No artist better exemplifies the rising value of the Latin American art market than Cuban master Wifredo Lam.

Last June, in Sotheby’s marquee virtual auction, his kaleidoscopic painting Omi Obini (1943) sold for $9.6 million, nearly doubling his previous auction record.

It was the second-highest price ever paid at auction for a Latin American painting, just behind the $9.7 million paid for Diego Rivera’s Los Rivales (1931) in 2018.

Lam’s stock has been on the rise for more than a decade. In 2012, his painting Ídolo (Oya/Divinité de l’air et de la mort) (1944) sold for $4.5 million, more than doubling both Sotheby’s low estimate for the canvas and the previous record price paid for his work.

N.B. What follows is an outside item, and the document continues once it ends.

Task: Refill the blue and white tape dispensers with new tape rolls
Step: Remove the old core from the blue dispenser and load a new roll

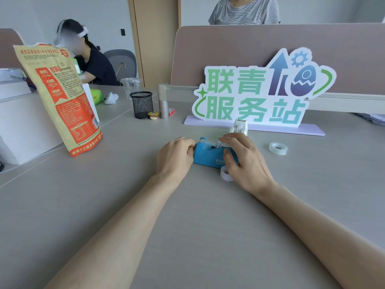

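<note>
Blue dispenser (208,156) on table (187,215), between 2 hands: left hand (175,157) pinches its cutter end, right hand (243,161) grips its rear. White dispenser (239,127) just behind it. 1 tape roll (278,148) lies apart, to the right.

An office is indicated. A cut-out sign (260,94) is stood on a long grey desk (208,226), and a padded desk partition (270,38) is fixed directly behind the sign. Left of the sign a black mesh pen holder (141,105) is kept; farther left, a grey office chair (123,59) is seen. In front of the sign a blue tape dispenser (208,156) is placed.
</note>
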Demonstrator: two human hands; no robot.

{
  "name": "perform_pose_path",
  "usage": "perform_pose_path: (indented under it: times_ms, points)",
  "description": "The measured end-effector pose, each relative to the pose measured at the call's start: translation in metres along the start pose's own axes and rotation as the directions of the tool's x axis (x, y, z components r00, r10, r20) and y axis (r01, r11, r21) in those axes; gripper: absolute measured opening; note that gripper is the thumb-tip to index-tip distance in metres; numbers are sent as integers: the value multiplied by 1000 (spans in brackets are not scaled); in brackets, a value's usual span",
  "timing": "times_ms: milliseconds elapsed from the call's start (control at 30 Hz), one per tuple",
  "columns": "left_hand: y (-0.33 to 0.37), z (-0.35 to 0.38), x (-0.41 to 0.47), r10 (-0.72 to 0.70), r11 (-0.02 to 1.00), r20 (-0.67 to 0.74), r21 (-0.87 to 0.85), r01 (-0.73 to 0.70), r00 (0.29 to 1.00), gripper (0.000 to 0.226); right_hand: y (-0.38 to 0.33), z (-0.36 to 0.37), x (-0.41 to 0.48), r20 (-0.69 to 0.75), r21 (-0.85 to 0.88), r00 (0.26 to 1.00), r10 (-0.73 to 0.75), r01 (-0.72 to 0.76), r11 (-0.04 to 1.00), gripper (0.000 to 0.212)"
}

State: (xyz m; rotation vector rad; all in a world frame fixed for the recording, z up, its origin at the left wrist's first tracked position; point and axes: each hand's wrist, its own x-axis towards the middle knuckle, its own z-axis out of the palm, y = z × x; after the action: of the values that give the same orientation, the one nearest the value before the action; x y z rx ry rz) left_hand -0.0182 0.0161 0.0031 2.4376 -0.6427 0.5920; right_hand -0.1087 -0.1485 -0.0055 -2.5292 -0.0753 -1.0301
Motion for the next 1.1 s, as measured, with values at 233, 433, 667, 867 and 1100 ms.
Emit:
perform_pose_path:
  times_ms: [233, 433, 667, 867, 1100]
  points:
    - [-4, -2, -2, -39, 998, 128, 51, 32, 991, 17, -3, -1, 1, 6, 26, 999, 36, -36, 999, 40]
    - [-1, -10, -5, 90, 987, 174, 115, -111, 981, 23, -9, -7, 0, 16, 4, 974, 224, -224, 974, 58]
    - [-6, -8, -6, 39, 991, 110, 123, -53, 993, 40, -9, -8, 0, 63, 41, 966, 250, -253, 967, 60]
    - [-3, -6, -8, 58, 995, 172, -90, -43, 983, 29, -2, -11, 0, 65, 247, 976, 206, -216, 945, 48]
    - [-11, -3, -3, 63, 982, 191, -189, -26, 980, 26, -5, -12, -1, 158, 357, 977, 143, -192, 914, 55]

Five years later, another important canvas, A Trois Centimetres de la Terre (1962), fetched €4.4 million ($5.2 million).

Last week, during the online edition of Paris’s FIAC fair, Galerie Gmurzynska was offering a 1939 painting by Lam in a more Cubist style, Figure, in a range between €500,000 and €1 million ($604,000–$1.2 million).

The recognition from the top tier of the art market is long overdue. Lam was a hard-to-classify innovator who epitomized the complicated culture of Cuba and its deeply buried African heritage.

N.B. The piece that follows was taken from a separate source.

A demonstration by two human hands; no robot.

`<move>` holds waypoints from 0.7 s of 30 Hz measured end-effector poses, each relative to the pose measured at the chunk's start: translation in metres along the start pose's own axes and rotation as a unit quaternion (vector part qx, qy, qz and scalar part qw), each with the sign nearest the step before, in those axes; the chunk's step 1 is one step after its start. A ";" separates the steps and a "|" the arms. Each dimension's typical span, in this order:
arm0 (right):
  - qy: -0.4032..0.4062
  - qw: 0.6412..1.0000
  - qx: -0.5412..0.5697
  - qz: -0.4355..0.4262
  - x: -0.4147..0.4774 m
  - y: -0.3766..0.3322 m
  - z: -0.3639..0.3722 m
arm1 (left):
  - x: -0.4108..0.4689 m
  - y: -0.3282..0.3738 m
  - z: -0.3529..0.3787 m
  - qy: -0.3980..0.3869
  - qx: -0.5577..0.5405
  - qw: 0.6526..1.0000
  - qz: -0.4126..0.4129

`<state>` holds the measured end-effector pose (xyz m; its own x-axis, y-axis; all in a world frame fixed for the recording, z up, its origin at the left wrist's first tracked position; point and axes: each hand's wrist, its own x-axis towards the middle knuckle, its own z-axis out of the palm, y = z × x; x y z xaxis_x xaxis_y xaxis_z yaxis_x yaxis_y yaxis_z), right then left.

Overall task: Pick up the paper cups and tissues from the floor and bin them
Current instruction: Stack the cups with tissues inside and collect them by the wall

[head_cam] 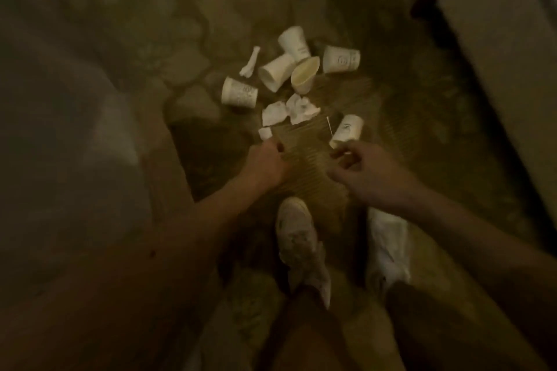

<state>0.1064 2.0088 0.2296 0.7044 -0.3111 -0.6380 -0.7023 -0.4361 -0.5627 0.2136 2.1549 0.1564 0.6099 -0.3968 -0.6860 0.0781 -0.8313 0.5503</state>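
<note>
Paper cups and tissues lie scattered on the floor (187, 48), just beyond both hands. Dim, blurred view.

Left hand (268, 161): fingers curled over left edge of a corrugated cardboard sheet (310, 169), thumb on top, gripping it. Right hand (363, 170): fingers curled at the sheet's right edge; cannot tell whether it pinches the sheet.

Sheet lies low over the floor, far edge toward the litter. One cup (346, 129) on its side at the far right corner, just beside right-hand fingertips. Thin white stick (329, 126) next to it. Crumpled tissues (297, 110) touch the sheet's far edge.

Farther out: cluster of five cups (277, 72), all tipped over, some touching. Twisted tissue (250, 62) left of the cluster.

Below the hands: two pale shoes (297, 238).
</note>
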 end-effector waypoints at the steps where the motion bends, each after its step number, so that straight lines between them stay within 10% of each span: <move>1: -0.001 1.000 -0.017 -0.015 0.020 0.006 -0.003 | 0.013 -0.004 0.008 0.003 -0.030 0.999 -0.018; 11: -0.095 0.977 -0.167 -0.093 0.196 0.072 0.031 | 0.111 -0.083 0.072 0.102 -0.132 0.976 -0.144; 21: -0.067 0.938 -0.269 -0.209 0.323 0.077 0.034 | 0.177 -0.099 0.087 0.183 0.106 0.975 0.061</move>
<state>0.2767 1.9030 -0.0377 0.8622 0.0752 -0.5009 -0.1886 -0.8702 -0.4552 0.2452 2.1333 -0.0612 0.8481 -0.3647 -0.3843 -0.1542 -0.8639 0.4795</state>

His unique strand of Surrealism, which peaked in the mid-1940s, explored the prickly topics of spirituality, racial conflict, and social justice in a young Caribbean republic still dominated by the United States.Lam was born to a Chinese father and an Afro-Cuban mother in the Cuban city of Sagua La Grande in 1902.

Three years after finishing his studies at Havana’s San Alejandro Academy, Lam left Cuba for Europe.

He spent a fertile 17 years in Spain and France, and lived for a time in Paris, where he rubbed shoulders with Picasso and other avant-garde artists, including the Surrealist André Breton.

On returning to Cuba in 1941, Lam took the influences he’d absorbed from European modernism and applied them to the landscapes and culture of his native land.

“Lam knew how to reconcile Western culture with Afro-Cuban traditions, giving birth in America to what we know as magic realism,” explained Roberto Cobas, the curator of Cuban art at the Museo Nacional de Bellas Artes in Havana.

“He put Cuba’s ancestral heritage and the aesthetics of the Paris school on the same level.”

Lam was particularly drawn to Santería, the Afro-Cuban religion that melded Catholicism with the animist beliefs brought by enslaved people from West Africa.

Santería motifs appear in many of his significant paintings, including Omi Obini, which seems to reference the African river deity Oshún syncretized in Cuba with the Virgin of Charity.

Anna Di Stasi, Director of Latin American art at Sotheby’s, also noted the importance of Lam’s Afro-Cuban influences.

“During a seminal period of production in Havana, Lam executed paintings which melt human, animal, and vegetal attributes into creatures that evoke the spirit of Afro-Cuban culture through spectral forms and polymorphic figures,” she said.

“His enduring contribution to art history was the reclamation of an African identity within the mainstream.”